*TASK DETAILS*
Beginning with the opening line, set down each line of the material below exactly, stopping once the line with "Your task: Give" is done.

*DATA FOR ANALYSIS*
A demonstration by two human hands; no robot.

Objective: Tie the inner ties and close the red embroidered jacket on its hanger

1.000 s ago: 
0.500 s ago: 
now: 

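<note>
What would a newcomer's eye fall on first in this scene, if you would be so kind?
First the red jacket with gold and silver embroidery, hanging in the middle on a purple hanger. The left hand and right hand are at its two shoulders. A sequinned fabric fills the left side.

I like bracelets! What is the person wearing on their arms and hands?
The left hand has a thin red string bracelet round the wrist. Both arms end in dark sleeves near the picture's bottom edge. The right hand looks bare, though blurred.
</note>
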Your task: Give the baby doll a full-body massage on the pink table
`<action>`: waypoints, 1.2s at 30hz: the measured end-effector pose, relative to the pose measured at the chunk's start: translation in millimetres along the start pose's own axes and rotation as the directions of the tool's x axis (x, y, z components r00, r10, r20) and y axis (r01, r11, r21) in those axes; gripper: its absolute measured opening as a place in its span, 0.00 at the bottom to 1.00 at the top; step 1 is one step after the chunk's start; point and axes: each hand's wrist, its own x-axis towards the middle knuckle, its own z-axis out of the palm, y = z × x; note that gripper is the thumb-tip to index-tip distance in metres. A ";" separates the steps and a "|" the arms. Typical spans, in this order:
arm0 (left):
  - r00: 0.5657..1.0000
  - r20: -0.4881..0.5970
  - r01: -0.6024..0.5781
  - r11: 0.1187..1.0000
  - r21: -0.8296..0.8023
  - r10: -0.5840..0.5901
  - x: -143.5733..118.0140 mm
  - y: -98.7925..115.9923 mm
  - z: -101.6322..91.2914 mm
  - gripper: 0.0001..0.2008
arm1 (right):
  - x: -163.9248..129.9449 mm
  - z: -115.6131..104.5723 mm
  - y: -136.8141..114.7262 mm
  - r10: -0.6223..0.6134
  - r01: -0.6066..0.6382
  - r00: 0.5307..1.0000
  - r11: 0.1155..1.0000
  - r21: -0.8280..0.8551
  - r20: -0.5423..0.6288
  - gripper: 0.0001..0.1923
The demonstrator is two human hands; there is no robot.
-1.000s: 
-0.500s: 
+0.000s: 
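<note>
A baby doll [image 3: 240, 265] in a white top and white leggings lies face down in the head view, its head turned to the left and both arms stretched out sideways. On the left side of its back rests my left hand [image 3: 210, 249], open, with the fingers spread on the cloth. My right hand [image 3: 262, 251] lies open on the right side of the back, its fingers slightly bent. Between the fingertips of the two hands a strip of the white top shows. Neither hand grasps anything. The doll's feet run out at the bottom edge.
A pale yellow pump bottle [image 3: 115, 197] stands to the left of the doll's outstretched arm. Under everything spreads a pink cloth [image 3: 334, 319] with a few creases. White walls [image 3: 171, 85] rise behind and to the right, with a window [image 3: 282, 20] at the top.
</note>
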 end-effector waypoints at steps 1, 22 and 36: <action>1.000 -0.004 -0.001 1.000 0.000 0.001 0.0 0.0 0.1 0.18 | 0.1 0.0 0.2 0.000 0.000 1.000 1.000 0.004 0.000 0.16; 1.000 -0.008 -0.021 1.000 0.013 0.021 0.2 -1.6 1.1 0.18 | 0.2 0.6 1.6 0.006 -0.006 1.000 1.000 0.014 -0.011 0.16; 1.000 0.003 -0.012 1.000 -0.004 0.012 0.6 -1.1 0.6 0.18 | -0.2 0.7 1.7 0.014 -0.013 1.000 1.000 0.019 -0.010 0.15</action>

*WORKED SOLUTION*
A demonstration by two human hands; no robot.

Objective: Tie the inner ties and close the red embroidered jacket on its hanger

1.000 s ago: 
0.500 s ago: 
now: 

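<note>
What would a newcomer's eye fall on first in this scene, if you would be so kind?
First the red jacket with gold and silver embroidery, hanging in the middle on a purple hanger. The left hand and right hand are at its two shoulders. A sequinned fabric fills the left side.

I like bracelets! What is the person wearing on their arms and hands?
The left hand has a thin red string bracelet round the wrist. Both arms end in dark sleeves near the picture's bottom edge. The right hand looks bare, though blurred.
</note>
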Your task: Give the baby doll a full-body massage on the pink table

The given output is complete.